GOAL OF THE EXERCISE> Every line in the entries where "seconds" is found should be copied.

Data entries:
----------
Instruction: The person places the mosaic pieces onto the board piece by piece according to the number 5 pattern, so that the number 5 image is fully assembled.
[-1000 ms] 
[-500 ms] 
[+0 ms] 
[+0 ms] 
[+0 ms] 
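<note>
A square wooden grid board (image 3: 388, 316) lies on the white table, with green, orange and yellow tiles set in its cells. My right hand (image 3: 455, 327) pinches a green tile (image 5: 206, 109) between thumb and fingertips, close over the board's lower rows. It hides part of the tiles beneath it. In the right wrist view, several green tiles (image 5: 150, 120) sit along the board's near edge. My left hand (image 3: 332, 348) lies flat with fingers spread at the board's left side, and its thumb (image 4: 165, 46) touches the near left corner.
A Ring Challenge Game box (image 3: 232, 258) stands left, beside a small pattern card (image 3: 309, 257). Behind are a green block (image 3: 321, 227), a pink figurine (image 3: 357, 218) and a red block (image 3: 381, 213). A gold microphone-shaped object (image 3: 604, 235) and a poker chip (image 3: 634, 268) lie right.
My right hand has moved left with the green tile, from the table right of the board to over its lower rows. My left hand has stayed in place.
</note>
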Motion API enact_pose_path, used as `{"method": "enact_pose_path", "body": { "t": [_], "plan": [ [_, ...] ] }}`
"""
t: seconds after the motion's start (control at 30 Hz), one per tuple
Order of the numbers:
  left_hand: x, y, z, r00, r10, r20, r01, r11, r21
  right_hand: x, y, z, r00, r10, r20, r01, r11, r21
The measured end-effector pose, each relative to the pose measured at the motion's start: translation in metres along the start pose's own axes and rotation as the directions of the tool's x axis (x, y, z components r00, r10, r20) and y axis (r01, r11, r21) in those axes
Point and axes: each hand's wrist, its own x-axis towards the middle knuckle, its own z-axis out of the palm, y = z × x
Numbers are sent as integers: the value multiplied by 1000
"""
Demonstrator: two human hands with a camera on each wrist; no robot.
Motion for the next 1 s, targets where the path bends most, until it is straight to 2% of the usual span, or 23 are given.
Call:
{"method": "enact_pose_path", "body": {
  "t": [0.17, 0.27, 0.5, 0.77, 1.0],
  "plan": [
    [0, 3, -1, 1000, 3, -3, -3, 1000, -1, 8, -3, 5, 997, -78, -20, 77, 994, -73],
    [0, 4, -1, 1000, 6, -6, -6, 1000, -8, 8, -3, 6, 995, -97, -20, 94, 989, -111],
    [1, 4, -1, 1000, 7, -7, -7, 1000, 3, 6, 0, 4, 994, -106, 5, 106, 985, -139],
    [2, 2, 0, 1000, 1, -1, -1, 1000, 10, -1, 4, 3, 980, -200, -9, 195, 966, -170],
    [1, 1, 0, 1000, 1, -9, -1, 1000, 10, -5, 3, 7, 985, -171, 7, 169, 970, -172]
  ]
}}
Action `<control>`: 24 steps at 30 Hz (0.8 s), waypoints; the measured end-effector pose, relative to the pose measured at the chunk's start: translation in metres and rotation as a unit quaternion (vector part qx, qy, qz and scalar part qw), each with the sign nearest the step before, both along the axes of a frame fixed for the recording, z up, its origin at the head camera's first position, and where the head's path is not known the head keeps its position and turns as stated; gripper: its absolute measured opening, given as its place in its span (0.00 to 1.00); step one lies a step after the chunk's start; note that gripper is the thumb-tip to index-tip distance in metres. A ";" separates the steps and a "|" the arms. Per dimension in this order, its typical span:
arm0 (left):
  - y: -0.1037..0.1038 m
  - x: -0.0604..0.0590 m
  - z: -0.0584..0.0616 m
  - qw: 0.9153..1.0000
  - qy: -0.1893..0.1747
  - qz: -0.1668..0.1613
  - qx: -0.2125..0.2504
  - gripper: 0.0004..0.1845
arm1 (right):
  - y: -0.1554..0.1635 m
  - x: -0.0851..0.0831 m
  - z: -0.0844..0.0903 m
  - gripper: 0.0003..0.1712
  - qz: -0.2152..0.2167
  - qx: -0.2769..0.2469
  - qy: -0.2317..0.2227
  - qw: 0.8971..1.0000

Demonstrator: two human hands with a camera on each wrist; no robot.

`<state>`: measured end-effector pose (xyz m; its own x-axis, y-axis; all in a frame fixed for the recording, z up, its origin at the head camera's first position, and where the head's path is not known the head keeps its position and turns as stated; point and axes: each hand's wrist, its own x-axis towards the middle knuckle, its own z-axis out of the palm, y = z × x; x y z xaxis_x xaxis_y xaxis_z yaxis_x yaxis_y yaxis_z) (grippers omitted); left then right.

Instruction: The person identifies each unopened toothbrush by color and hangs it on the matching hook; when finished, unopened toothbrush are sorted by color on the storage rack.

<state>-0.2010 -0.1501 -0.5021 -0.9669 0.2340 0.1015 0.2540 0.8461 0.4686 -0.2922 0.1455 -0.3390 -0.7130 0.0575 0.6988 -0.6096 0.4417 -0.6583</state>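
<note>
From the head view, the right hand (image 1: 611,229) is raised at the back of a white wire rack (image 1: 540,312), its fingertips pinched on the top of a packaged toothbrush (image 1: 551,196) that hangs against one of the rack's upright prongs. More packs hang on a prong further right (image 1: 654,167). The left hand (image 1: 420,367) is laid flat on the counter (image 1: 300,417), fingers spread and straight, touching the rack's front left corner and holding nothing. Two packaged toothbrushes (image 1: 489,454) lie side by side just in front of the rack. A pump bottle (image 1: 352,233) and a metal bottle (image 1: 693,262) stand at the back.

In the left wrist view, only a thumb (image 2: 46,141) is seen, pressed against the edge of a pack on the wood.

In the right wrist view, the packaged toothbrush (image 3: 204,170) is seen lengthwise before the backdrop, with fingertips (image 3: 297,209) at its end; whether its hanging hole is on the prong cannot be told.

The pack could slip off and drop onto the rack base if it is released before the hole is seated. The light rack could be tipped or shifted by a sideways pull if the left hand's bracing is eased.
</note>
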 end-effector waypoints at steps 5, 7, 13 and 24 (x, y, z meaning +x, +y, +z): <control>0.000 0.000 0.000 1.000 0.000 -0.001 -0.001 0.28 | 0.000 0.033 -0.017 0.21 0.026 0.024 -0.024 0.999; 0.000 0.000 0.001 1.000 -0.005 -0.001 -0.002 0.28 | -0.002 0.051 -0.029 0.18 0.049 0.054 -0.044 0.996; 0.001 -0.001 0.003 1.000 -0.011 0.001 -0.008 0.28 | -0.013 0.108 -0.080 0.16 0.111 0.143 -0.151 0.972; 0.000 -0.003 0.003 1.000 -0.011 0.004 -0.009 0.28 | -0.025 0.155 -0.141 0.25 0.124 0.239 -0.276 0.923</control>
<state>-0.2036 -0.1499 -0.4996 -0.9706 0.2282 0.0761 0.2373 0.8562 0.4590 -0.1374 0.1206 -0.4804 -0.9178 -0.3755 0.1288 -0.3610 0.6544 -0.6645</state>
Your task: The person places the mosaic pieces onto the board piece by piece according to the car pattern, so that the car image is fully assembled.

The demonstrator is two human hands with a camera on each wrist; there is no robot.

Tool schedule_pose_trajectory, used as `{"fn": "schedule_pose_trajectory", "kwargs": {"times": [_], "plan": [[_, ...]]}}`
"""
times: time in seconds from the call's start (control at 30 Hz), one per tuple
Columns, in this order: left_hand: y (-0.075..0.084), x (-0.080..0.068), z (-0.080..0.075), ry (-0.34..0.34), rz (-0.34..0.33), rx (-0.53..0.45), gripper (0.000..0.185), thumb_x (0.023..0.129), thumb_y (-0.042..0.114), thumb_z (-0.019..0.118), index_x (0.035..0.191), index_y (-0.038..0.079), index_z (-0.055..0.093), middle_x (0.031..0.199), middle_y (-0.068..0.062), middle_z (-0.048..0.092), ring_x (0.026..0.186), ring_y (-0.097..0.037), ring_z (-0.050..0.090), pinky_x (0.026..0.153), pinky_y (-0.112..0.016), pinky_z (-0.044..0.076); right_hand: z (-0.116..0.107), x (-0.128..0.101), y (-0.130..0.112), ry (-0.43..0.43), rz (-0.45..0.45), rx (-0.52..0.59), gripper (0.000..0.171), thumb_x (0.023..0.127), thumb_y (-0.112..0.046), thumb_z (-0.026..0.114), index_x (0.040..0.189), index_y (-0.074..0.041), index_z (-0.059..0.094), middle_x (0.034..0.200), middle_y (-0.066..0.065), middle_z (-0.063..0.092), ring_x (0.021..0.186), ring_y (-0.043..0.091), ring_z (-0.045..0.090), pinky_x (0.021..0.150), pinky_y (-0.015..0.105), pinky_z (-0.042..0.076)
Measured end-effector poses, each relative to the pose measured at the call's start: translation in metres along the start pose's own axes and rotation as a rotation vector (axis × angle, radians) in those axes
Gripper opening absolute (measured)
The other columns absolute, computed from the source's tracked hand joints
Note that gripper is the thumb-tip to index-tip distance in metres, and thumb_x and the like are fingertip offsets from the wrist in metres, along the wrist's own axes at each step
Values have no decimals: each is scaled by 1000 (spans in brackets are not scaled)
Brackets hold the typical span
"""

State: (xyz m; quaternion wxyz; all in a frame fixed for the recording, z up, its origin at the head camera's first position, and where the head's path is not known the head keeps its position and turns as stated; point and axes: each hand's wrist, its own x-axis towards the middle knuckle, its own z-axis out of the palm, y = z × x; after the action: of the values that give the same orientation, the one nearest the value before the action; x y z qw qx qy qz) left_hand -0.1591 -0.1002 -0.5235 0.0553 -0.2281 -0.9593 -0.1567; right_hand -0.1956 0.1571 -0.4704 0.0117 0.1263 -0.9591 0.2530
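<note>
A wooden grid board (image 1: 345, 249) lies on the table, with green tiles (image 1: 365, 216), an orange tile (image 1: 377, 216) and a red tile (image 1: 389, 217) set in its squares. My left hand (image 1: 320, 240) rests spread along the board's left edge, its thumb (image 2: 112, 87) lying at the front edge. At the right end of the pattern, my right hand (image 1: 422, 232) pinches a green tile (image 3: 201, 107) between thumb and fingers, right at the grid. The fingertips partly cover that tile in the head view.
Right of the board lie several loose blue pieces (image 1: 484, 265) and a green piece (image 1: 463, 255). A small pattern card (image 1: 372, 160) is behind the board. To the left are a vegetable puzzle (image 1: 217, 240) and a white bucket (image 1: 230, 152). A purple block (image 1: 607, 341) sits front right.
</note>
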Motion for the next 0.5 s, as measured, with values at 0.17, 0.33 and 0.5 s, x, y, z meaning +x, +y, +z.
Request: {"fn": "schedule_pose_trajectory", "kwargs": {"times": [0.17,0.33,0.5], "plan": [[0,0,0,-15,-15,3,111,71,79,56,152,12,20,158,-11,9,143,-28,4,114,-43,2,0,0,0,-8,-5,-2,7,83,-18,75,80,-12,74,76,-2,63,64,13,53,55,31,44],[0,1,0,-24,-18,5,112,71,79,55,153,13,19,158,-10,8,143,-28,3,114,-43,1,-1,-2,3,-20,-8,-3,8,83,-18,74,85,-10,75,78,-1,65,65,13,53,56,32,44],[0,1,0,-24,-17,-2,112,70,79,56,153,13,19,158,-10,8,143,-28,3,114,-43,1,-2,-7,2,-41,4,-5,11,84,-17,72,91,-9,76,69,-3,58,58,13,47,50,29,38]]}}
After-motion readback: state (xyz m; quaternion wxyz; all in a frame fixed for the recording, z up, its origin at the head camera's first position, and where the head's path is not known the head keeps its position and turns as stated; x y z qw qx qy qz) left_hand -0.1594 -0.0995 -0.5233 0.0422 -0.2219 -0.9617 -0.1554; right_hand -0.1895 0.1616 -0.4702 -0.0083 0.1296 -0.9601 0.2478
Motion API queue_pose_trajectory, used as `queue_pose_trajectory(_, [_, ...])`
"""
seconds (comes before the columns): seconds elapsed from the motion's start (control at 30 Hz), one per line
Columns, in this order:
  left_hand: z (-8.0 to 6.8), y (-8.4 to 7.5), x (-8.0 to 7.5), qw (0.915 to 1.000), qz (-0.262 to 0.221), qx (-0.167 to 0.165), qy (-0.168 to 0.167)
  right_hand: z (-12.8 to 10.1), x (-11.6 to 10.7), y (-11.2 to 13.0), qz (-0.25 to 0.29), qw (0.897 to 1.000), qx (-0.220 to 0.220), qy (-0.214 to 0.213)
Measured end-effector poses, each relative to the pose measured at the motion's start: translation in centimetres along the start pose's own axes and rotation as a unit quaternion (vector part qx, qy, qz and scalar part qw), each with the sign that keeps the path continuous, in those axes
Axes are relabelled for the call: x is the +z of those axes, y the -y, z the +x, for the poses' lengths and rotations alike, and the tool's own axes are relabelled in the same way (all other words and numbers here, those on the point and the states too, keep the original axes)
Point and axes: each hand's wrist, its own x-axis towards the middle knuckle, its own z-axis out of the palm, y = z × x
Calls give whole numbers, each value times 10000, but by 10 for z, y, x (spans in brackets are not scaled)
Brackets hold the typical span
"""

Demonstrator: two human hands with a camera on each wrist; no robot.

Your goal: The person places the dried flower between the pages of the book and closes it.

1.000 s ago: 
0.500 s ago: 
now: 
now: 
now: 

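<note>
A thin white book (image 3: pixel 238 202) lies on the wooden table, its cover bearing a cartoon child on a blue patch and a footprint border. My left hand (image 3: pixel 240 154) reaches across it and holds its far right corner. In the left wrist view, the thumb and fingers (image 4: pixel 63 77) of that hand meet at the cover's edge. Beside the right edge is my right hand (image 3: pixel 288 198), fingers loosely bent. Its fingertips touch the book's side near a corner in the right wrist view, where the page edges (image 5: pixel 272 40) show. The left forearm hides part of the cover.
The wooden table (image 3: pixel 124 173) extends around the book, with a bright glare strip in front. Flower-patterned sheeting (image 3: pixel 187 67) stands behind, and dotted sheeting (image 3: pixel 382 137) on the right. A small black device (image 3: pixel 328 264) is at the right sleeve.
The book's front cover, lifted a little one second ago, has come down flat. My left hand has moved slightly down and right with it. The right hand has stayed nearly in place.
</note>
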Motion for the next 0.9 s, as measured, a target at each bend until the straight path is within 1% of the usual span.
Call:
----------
REPLY>
t: seconds after the motion's start (control at 30 Hz), one per tuple
times: time in seconds from the call's start (control at 30 Hz), one per tuple
seconds (comes before the columns): seconds elapsed from the motion's start (control at 30 Hz), one per line

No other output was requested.